After decades of family ownership, Rich’s Golf and Fun Center in Wyoming was repossessed in Friday’s Luzerne County sheriff sale due to a defaulted mortgage.
“It hasn’t been easy. It’s heartbreaking,” said Richard Ceccoli, 68, who had worked with his late father, Robert, to build up the Wyoming Avenue business that started with a driving range.
Mortgage holder Frederick H. Rutzke Farms Inc. reclaimed the two-parcel property at the sale because no bidders came forward to pay the $1.28 million plus taxes and costs it was willing to accept.
The lender set the minimum bid price below the $1.44 million owed on the mortgage, said West Chester attorney Michael G. Louis, who represented Frederick H. Rutzke. The property, which totals 22 acres, was appraised at $1.7 million several years ago, he said.
The county assessed the properties at a combined $506,000 for taxation purposes.
“We will entertain any offers. We’d let it go immediately for $1.28 million,” Louis said after the sale.
He warned the price may increase in the near future if the new owner is forced to hire a Realtor to market the property.
Louis held up a county map showing both adjoining parcels have a strip of land connecting to Wyoming Avenue, which also is Route 11.
Ceccoli had publicly claimed the parcels were landlocked and had no access to Wyoming Avenue, in part because his family still owns Victory Pig Pizza and a parking lot along the avenue in front of much of the golf center.
“There are two access points, so his statements were not accurate,” Louis said.
In response, Ceccoli said he was aware of only one access strip but said it is not wide enough to meet development requirements for ingress and egress.
Even if there are two connections to the avenue, Ceccoli said he’s confident the state transportation department won’t grant approval because two prior developers interested in the golf center property in the past were unsuccessful in their attempts to obtain government clearance.
“They can put it on the market as long as they want, but it’s not going to sell,” Ceccoli predicted.
Ceccoli said the money borrowed on the two seized properties, which were owned by his mother, Mary, did not go into his own pocket and instead helped fund a 1999 remodeling of the complex, which also includes two 18-hole miniature golf courses, bumper boats, batting cages, go-carts, a cafe and arcade.
Although he once considered himself well-off financially, Richard Ceccoli said he was forced to liquidate all his stocks and savings to keep the seasonal, weather-dependent business afloat. The mortgage holder did not want to restructure his payment structure to make it more affordable, he said.
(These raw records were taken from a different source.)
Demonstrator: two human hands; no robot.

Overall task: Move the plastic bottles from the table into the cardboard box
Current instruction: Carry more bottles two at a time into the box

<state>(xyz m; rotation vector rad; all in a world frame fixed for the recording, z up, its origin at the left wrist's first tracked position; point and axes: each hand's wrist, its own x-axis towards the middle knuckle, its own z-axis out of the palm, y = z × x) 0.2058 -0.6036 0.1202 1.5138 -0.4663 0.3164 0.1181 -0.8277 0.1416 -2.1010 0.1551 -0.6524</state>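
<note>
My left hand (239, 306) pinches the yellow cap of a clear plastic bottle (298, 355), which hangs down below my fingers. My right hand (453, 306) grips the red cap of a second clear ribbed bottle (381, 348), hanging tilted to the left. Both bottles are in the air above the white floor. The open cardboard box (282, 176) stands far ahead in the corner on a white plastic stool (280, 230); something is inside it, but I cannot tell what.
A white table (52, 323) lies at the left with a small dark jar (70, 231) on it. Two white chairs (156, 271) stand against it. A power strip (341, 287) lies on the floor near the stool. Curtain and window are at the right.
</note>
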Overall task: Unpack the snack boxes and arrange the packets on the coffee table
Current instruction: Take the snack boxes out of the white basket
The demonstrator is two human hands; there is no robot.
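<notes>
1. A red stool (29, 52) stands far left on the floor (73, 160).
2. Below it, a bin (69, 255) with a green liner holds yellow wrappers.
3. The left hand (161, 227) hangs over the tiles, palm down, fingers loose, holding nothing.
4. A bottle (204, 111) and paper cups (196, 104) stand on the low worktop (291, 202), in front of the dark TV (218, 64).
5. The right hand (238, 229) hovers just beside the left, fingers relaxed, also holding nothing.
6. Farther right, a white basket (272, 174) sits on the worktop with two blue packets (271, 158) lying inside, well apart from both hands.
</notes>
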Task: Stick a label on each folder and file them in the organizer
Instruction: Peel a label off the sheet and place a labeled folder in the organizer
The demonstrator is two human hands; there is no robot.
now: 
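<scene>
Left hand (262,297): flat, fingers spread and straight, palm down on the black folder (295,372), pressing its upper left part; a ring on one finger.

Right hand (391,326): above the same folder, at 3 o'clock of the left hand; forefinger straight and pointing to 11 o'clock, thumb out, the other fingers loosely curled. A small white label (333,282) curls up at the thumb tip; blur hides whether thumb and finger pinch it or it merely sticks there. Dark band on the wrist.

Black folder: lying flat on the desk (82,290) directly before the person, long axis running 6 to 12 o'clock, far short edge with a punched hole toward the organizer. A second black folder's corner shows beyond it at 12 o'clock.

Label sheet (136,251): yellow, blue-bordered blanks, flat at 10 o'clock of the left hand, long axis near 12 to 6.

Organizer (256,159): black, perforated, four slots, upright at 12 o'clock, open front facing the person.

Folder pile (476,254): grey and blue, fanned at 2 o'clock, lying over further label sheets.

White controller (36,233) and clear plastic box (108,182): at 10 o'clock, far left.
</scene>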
“Now I’m back at the same financial situation I was when I was in high school,” Ceccoli said, thankful that Victory Pig Pizza still bustles.
He had previously hinted the golf center was “not done yet” and would “be back,” but he expressed no such vows Friday and described his sadness removing his personal belongings from the golf center in light of the sheriff sale.
“I miss my customers, all the little kids enjoying the place and coming in for birthday parties,” Ceccoli said.
Another landmark property — the Hotel Sterling Annex — was not auctioned as scheduled Friday.
The property will be listed in the Aug. 5 sheriff sale, officials said. County officials were unclear on the reason for the delay but said it may stem from a continued legal challenge over the mortgage interest amount that must be paid to clear the debt.
G2A-B Realty LLC, owned by Bear Creek Village resident George Asimakopoulos, bought the four-story annex on River Street in 2012 for a planned mixed commercial/residential project with views of the Susquehanna River that never materialized.
The structure’s boarded-up windows and neglected facade became more noticeable when the condemned adjacent Hotel Sterling was demolished in 2013.
The foreclosure sale was initiated by the Greater Wilkes-Barre Development Corp., an arm of the Greater Wilkes-Barre Chamber of Business and Industry that both sold the property and provided a mortgage to G2A-B in 2012, county records show.
The Greater Wilkes-Barre Development Corp. said G2A-B had ignored repeated demands to repay its loans with interest and now owes $138,600 plus tens of thousands of dollars in legal fees, interest and costs. The chamber had loaned G2A-B $135,000 toward the $215,000 purchase.
Built in 1912 as an Elks Lodge and acquired by the Hotel Sterling ’s owners around World War II, the structure also has held offices and a college campus but has been vacant since plans to turn it into an art museum or gallery died in the early 1990s.